## Source material
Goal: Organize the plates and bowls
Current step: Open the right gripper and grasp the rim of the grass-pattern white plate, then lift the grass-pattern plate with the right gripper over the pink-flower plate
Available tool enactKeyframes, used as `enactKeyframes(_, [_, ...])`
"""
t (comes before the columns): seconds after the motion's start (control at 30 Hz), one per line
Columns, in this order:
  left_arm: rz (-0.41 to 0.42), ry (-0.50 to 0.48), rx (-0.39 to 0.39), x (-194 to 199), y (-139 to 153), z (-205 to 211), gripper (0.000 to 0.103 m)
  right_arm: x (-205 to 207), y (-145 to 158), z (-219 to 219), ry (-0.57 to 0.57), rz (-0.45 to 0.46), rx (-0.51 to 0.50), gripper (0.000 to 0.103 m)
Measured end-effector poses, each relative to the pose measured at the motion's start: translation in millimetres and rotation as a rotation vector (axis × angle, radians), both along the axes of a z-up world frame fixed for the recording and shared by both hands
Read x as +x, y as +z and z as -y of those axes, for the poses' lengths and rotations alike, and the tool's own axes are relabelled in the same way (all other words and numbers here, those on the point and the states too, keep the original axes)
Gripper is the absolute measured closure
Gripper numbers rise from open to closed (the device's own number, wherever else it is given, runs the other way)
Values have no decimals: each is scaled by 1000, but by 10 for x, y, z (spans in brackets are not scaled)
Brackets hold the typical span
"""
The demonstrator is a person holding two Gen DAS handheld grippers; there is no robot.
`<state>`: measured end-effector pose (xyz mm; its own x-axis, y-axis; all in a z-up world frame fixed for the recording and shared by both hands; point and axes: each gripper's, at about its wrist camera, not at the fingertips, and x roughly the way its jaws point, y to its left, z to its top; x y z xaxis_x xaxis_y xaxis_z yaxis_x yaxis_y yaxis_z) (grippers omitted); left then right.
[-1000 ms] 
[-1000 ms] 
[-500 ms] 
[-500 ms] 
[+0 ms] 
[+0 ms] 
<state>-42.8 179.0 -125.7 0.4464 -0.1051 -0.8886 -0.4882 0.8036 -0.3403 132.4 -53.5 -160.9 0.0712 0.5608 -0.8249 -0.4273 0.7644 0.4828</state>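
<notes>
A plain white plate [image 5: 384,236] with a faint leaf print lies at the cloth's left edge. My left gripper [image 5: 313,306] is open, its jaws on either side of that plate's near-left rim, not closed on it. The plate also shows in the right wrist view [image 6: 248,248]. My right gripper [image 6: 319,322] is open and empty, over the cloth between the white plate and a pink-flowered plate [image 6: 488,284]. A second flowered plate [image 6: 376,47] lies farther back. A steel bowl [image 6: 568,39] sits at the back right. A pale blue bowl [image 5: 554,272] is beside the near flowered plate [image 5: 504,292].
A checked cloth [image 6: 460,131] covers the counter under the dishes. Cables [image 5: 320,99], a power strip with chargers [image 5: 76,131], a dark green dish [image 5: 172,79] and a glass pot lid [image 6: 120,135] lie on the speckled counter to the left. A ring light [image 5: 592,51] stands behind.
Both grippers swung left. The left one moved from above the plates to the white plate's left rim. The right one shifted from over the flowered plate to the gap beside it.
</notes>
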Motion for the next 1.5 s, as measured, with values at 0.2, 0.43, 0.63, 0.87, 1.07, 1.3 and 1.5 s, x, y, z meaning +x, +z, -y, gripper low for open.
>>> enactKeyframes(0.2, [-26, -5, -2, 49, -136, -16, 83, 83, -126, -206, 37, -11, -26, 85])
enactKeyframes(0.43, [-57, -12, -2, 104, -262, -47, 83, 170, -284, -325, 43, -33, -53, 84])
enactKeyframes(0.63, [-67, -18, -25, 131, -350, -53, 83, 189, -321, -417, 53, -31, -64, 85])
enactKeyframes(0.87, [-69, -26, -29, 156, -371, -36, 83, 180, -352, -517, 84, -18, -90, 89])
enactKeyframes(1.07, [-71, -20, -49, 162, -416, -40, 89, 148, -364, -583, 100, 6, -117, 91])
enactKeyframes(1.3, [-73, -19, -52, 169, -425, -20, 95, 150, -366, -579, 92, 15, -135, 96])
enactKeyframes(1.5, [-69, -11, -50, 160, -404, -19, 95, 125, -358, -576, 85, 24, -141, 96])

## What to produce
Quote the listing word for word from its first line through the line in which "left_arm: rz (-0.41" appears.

## Answer for the task
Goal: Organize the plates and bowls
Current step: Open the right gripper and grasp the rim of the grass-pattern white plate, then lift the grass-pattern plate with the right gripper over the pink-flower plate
Available tool enactKeyframes, used as `enactKeyframes(_, [_, ...])`
"""
t (comes before the columns): seconds after the motion's start (control at 30 Hz), one per line
Columns, in this order:
  left_arm: rz (-0.41 to 0.42), ry (-0.50 to 0.48), rx (-0.39 to 0.39), x (-194 to 199), y (-139 to 153), z (-205 to 211), gripper (0.000 to 0.103 m)

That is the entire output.